- **Work instruction**
Give back an exact copy of the lines in the records below, from the line that has "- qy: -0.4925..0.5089" through the line that has "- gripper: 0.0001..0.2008", and nothing besides.

The records Block Start

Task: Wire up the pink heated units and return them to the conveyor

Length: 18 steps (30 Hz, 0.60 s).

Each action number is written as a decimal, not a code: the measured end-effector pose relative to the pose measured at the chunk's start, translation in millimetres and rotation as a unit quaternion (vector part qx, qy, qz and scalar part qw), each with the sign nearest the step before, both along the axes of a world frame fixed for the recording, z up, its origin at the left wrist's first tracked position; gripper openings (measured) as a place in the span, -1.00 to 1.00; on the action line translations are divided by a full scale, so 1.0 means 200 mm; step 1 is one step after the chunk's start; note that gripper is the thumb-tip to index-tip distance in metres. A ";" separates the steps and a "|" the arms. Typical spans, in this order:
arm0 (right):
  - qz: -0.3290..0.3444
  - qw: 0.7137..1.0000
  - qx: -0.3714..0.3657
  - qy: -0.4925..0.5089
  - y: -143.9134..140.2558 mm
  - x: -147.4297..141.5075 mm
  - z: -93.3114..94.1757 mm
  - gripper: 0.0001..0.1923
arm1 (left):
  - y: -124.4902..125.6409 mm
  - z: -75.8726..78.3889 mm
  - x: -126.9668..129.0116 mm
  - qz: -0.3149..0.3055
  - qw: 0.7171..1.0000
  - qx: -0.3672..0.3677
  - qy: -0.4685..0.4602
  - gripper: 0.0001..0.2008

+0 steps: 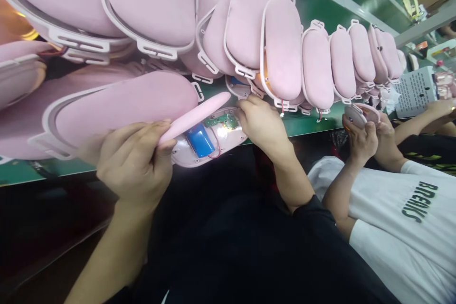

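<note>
The left hand (137,161) is reaching in from the near left, forearm rising steeply, wrist bending and knuckles facing up; it is grasping the left end of a pink cover (195,118) between thumb and fingers, holding it tilted so that its thin edge is showing. The right hand (261,123) is coming in from the near right, elbow bending, back of the hand facing up and fingers curling at the right end of an open base (185,163); the fingertips are partly hidden, so I cannot tell whether they are pinching it.

The base is lying between the hands, at the near edge of the green bench (299,127), just below and partly behind the cover. Inside, a blue battery (200,141) is sitting left of a green board (224,120), with a red wire (218,152) curving beside it.

Farther right, a co-worker's hand (360,141) is holding another pink part (372,113). The co-worker's white shirt (402,247) is carrying dark letters, seemingly "BREAKS". Beyond, a grey sheet (415,91) is showing lines of print too small to read. A white mark (165,297) is showing on the wearer's dark clothing (231,237), cut off by the near edge of view.
</note>
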State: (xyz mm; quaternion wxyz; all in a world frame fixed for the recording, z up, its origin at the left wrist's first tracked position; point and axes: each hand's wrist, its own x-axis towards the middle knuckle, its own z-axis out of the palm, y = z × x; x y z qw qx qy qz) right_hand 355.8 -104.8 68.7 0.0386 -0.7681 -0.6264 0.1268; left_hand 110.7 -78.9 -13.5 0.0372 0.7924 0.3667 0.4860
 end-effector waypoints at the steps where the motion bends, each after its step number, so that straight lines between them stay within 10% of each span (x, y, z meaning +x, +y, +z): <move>1: 0.003 1.000 0.010 0.009 0.00 0.00 0.00 -0.76 | 0.00 0.00 0.00 0.001 1.000 0.000 0.000 -0.71; 6: -0.013 0.977 0.140 0.161 -0.09 0.04 -0.03 -0.81 | 0.00 0.00 0.00 0.001 1.000 0.004 0.001 -0.71; 10: 0.015 0.956 0.044 0.289 -0.15 0.04 -0.01 -0.79 | 0.00 0.00 0.01 0.003 1.000 0.015 0.008 -0.72; 18: 0.213 0.946 -0.037 0.242 -0.01 0.07 0.08 -0.82 | 0.01 -0.01 0.02 -0.029 0.999 0.017 -0.029 -0.73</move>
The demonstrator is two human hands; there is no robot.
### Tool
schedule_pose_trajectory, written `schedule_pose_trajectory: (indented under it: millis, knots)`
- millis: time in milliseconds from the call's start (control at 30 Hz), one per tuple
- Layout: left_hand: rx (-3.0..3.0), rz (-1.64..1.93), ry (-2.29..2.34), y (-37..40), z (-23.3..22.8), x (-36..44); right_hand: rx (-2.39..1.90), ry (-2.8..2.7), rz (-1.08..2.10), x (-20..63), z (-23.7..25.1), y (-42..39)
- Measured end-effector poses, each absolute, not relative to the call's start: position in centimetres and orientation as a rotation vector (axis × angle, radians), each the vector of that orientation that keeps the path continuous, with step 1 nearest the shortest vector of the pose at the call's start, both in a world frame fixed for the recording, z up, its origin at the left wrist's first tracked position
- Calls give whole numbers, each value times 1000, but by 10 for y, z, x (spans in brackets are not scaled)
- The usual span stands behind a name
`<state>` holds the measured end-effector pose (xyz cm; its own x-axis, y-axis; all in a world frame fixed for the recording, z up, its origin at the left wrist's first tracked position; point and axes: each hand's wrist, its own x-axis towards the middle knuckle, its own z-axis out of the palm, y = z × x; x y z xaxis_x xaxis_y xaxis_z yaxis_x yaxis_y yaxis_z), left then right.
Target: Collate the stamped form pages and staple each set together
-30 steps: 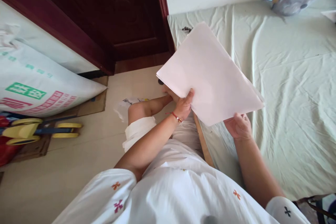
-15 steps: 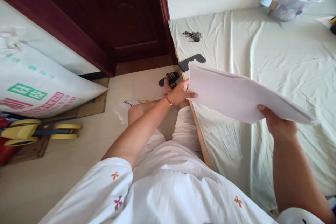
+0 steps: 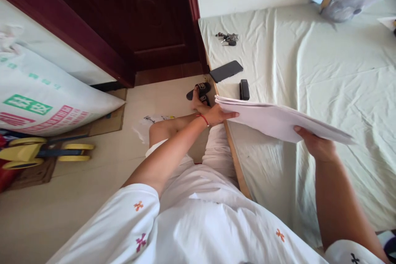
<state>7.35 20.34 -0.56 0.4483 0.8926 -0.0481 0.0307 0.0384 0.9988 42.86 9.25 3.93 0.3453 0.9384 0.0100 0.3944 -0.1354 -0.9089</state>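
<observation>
A stack of white paper sheets is held between my two hands above the cloth-covered surface. My left hand grips its left end, thumb on top and fingers hidden underneath. At the lower right edge my right hand is closed on it, with the thumb over the top sheet. Just beyond the far edge of the paper lies a small black stapler-like object. A black phone rests farther back, close to the surface's left edge.
A bunch of keys lies on the pale cloth near the wall. A plastic bag with things in it stands at the back right. On the left floor are a large white sack and a yellow-wheeled toy.
The paper stack has come down and tilted flatter, uncovering the small black object and the whole phone. My right hand has moved left with it.
</observation>
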Motion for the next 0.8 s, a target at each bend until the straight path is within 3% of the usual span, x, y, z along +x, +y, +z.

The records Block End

- **Result for this exercise**
  - qy: -0.4925..0.5089
  - y: -143.9134..140.2558 mm
  - x: -147.4297..141.5075 mm
  - z: -93.3114..94.1757 mm
  - gripper: 0.0001..0.1923
arm1 (left):
  - y: -124.4902..125.6409 mm
  - z: -75.8726..78.3889 mm
  - x: -126.9668..129.0116 mm
  - qz: -0.3149..0.3055
  - qw: 0.7171..1.0000
  - qx: -0.3672..0.3677
  - qy: -0.4685..0.4602
  - gripper: 0.0001..0.2008

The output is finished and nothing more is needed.